У Евдокимихи нет сил держать полные вёдра, и она, кивнув Дарье, чуть что не бежит по тропинке. Дарья тоже скрывается за калиткой, ей некуда бежать, всю жизнь не работает, зато у неё полон двор всякой птицы, нетель и корова. Надоедает ей с ними вожжаться, вот и выскакивает, как услышит, что кто-то звякнул ведром у колодца. Всё у колодца можно узнать: кто женится и у кого кто народился, какой ожидается урожай и какая линия партии наметилась…
Арина тронула собачку:
– Ты хоть бы гавкнула, Октава, совсем обленилась.
Октавой собаку назвала гостившая часто Галя Чёрная, которую Чёрной назвали, чтоб отличать её от другой внучки, Гали Белой. Первая была дочкой сына Григория, слесарившего в городе на «Красном металлисте», вторая – дочкой Зинаиды, что жила за рекой.
Может, потому, что Белая была своей, деревенской, и ей с детства надоело ходить за скотиной, населявшей их двор, она, прискакивая в гости к бабке, не очень тянулась помочь по хозяйству, да и сама Арина, рассуждая, что «всё это ей обрыдло и дома», старалась делать всё сама. Чёрная, городская, сама берётся за то и это, как будто от Арины к ней перешла любовь «пушить» огород, увиваться вокруг животных, разговаривая с ними вслух. А сколько раз она таскалась с бабкой на гору и в дальний лесок, собирать «пользительные» коренья и травы, которые могли кому-то «спонадобиться» – год большой. Не ленилась Чёрная Галя собирать и ягоду, выпекая себя до окончательной черноты на знойном солнце.
Бабка наблюдала за внучкой и находила в ней всё больше знакомых повадок, замашек: «И выговор тот же, нечистая сила! Как всё это могло передаться городской девчонке?! Вся в меня пошла! И что ж ей в том городе околачиваться!» Сделав это открытие, Арина без труда проторила к сердцу внучки дорожку: она-то хорошо помнила, что в детстве любила!

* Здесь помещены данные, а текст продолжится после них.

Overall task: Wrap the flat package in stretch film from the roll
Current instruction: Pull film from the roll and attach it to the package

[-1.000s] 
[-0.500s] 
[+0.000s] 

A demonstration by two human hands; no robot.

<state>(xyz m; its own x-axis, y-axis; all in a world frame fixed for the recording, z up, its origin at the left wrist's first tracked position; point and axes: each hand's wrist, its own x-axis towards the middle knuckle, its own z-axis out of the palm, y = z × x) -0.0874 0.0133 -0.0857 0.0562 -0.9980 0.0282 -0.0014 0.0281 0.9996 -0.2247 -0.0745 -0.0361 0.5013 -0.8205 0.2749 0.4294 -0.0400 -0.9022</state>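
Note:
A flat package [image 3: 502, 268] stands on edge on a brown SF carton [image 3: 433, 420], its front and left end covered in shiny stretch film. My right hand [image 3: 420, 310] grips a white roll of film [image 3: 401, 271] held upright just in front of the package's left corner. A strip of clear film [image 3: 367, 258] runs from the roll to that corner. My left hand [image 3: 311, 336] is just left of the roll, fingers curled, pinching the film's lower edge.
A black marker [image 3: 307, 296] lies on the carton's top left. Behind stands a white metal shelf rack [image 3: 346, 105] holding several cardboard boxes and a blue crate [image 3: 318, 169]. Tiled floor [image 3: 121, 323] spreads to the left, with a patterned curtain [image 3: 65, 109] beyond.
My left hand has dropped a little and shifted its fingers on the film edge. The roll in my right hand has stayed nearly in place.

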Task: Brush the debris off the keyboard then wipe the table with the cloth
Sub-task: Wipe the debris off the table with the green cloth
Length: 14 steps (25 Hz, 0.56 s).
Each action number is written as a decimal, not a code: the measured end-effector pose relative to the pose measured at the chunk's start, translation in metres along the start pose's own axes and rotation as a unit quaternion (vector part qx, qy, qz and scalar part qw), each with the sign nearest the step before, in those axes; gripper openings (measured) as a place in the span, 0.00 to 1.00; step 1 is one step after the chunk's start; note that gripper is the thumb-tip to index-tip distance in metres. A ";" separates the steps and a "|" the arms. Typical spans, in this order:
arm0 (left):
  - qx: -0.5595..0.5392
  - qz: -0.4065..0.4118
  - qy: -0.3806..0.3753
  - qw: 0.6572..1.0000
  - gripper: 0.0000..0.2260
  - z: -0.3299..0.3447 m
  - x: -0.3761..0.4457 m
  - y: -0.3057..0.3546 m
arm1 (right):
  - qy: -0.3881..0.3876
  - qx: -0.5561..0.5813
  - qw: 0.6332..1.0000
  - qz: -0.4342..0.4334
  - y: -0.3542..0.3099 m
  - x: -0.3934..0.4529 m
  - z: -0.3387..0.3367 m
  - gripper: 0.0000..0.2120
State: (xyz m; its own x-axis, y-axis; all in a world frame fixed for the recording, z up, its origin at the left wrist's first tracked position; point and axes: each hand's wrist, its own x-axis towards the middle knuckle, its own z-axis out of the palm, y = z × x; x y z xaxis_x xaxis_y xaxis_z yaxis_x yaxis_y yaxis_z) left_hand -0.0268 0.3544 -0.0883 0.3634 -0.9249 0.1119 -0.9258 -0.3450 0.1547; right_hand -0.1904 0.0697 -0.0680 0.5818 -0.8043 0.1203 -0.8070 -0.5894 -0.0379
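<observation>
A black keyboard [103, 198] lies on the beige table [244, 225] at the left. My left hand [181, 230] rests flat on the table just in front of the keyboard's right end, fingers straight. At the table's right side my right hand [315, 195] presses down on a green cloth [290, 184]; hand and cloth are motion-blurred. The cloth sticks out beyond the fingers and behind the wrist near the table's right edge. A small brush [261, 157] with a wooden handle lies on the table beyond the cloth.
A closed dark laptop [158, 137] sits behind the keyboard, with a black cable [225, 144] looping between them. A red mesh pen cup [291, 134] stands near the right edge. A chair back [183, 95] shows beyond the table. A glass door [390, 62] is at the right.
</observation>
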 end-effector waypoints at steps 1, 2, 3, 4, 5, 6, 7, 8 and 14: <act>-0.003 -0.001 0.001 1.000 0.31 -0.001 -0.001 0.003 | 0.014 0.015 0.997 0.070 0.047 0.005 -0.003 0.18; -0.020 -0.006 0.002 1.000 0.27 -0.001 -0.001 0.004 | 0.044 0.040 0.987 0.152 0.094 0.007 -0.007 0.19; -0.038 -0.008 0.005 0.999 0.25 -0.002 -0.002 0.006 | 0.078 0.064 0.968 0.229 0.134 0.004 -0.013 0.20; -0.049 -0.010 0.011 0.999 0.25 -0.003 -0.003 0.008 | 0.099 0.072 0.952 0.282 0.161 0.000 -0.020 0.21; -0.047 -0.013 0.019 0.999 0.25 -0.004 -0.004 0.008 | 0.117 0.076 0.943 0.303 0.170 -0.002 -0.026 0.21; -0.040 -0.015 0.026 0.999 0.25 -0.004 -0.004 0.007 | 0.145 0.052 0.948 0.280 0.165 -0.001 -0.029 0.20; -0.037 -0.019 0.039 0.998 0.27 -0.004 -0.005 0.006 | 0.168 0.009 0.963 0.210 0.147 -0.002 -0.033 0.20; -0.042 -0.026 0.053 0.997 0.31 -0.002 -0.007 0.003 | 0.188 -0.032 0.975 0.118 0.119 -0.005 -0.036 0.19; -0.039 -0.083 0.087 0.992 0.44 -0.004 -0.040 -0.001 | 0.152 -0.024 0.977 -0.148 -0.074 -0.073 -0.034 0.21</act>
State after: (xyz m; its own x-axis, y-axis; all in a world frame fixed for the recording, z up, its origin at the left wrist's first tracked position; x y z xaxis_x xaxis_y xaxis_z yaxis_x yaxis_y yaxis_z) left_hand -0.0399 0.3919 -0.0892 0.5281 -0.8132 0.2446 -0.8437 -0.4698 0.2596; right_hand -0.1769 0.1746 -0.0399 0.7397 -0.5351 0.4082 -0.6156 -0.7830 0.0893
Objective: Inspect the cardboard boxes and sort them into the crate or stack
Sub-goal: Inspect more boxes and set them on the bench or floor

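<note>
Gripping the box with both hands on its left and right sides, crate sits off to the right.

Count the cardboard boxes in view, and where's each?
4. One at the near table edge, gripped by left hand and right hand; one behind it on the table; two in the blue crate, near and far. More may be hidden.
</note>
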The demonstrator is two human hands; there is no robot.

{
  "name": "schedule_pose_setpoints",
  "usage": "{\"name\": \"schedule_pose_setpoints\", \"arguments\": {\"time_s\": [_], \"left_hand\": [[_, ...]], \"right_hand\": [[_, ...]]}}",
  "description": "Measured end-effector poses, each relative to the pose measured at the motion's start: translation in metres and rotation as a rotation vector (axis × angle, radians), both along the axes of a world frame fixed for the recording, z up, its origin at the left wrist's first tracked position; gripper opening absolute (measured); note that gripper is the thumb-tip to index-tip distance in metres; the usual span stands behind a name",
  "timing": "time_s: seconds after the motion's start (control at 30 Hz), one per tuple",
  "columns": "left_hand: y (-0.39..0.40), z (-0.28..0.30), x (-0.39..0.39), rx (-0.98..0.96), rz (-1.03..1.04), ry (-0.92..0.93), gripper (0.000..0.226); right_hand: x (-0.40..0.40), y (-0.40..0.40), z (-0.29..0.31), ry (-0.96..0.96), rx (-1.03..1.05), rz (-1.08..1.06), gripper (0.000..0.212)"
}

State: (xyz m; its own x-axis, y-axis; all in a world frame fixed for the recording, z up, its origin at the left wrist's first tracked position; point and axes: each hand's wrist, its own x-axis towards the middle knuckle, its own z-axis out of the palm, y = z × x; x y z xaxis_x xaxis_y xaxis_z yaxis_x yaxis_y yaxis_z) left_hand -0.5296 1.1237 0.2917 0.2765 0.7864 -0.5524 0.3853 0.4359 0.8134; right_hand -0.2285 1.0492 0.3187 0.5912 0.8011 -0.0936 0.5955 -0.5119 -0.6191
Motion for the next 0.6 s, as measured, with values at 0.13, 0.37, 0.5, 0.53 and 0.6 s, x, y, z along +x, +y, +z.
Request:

Радовалась внучка кустику, который был незнаком ей прежде, растеньицу, которое вон и бутон выпустило, а она не видела, как оно цветёт. Ну и, конечно, первым делом на заре летела посмотреть: не зацвело ли? Бабка поддерживала её, говоря: «Если бы, внуча, привыкали люди с самого детства бегать и здороваться с каждым деревцем, если бы и сами приучены были сажать и кохать кустики всякие, звонкие рощи, так не бросали бы землицу дорогую с такой поспешностью и равнодушием…»
И вот случилось побывать Гале Чёрной где-то в горах Кавказа, привезла она оттуда кривое деревце. Хлопоча и радуясь, говорила:
– Бабуля, надо, чтоб оно не пропало, это чёрный тополь.
– Тёзку, значит, привезла. – И, как с дитём малым, возилась с деревцем: поливала, обрезала сухие ветки. И тополь пошёл.
Сын обижался, что бабка приучает Галину хвосты крутить быкам, а та ответила:
– Это всё, что ты скажешь, бисова ты душа, про труд, что кормил тебя?! Ты же в колхозе вырастал, а не знаешь, что агрономы быкам хвосты не крутят! – укоряла она сына.
– Да это я к слову, так говорят про село…
– Так говорят… Эх, царица небесная, сам-то ты что делаешь в городе? Гайки крутишь, чем же они лучше хвостов, а? Да и сам ты, Григорий, не шибко город этот любишь…
Этот спор у них возникал, как пожар в знойное время, только спичку поднеси, а конца ему не предвиделось.
Всем сердцем понимала Арина, что внучку надо вызволить из беды, нечего ей там делать с её душевным складом, что неминуемо должна рано или поздно зачахнуть она в суетливом душном городе, который меркнет перед этим распахнутым лугом, перед вольным ветром, летящим над вековечным земным простором.
И не ради себя она старалась присушить Галю, не из боязни одиночества, а ради того, чтоб сила была у земли от ласки людской, чтоб люди умели беречь в себе то, что давала им земля.
– Хоть на цепи её держи, – не успокаивался Галин отец.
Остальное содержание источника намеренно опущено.